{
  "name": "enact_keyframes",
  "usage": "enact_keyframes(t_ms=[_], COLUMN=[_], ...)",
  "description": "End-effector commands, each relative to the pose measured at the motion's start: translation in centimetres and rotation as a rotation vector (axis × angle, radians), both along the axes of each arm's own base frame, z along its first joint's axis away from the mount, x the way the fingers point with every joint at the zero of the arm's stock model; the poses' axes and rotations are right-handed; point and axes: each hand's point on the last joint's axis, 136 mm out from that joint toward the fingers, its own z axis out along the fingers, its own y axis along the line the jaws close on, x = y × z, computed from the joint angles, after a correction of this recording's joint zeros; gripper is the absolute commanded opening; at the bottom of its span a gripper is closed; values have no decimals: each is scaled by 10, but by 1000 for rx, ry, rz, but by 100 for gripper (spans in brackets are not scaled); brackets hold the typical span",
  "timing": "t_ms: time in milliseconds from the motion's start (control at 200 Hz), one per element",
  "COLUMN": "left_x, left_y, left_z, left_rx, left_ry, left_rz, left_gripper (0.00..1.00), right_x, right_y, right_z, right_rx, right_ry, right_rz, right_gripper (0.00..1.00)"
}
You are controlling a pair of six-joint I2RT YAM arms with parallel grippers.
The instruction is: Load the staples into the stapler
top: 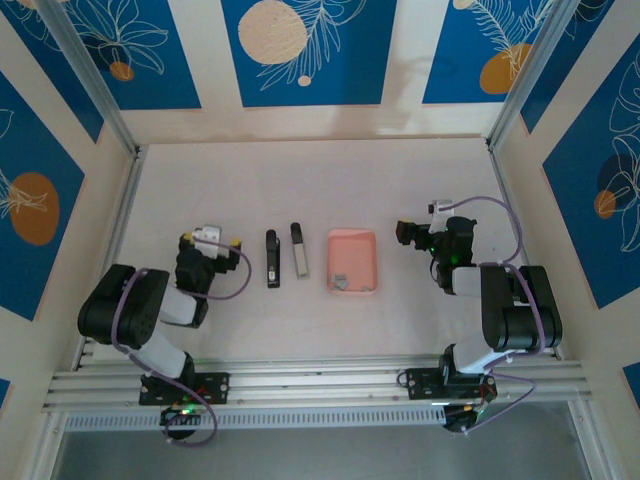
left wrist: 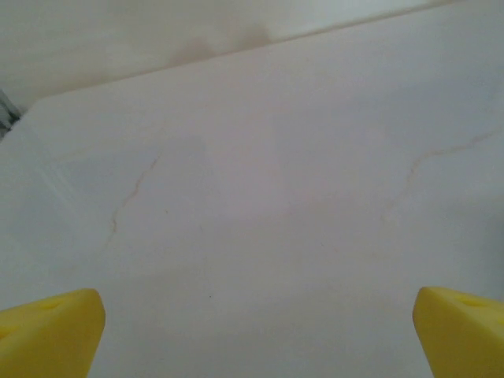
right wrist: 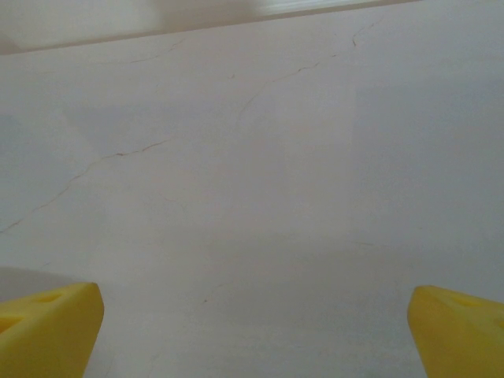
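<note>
Locate the staples in the lower left corner of the pink tray, at centre frame. Left of it you see a grey bar, then a black bar. The left gripper and right gripper stand spread wide, holding nothing.

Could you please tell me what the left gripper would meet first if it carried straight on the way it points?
Nothing stands in its line: the left gripper, fingers open, faces bare table up to the wall. It would probably touch the table first, though depth is unclear.
</note>
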Motion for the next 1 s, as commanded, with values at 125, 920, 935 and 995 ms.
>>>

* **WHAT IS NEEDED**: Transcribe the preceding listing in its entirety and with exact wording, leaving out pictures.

* **RESULT OF THE TASK**:
{
  "name": "enact_keyframes",
  "usage": "enact_keyframes(t_ms=[_], COLUMN=[_], ...)",
  "description": "End-effector commands, each relative to the pose measured at the motion's start: translation in centimetres and rotation as a rotation vector (axis × angle, radians), both along the axes of each arm's own base frame, z along its first joint's axis away from the mount, x the way the fingers point with every joint at the zero of the arm's stock model; the poses' axes and rotations are right-handed; point and axes: each hand's point on the last joint's axis, 136 mm out from that joint toward the fingers, its own z axis out along the fingers, its own y axis along the line the jaws close on, x = y × z, computed from the joint angles, after a correction of this recording's joint zeros; gripper is the absolute commanded opening; at the bottom of its span a gripper is closed; values have no decimals: each is scaled by 10, but by 1000 for rx, ry, rz, but by 100 for gripper (spans in brackets are not scaled); brackets hold the typical span",
  "timing": "t_ms: time in milliseconds from the motion's start (control at 200 Hz), one per element",
  "COLUMN": "left_x, left_y, left_z, left_rx, left_ry, left_rz, left_gripper (0.00..1.00), right_x, right_y, right_z, right_rx, right_ry, right_rz, right_gripper (0.00..1.00)"
}
You are controlling a pair of six-joint I2RT YAM arms with parallel grippers.
The instruction is: Load the staples into the stapler
top: 
left wrist: 
right wrist: 
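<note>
Locate the staples in the lower left corner of the pink tray, at centre frame. Left of it you see a grey bar, then a black bar. The left gripper and right gripper stand spread wide, holding nothing.

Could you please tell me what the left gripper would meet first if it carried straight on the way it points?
Nothing stands in its line: the left gripper, fingers open, faces bare table up to the wall. It would probably touch the table first, though depth is unclear.
</note>
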Motion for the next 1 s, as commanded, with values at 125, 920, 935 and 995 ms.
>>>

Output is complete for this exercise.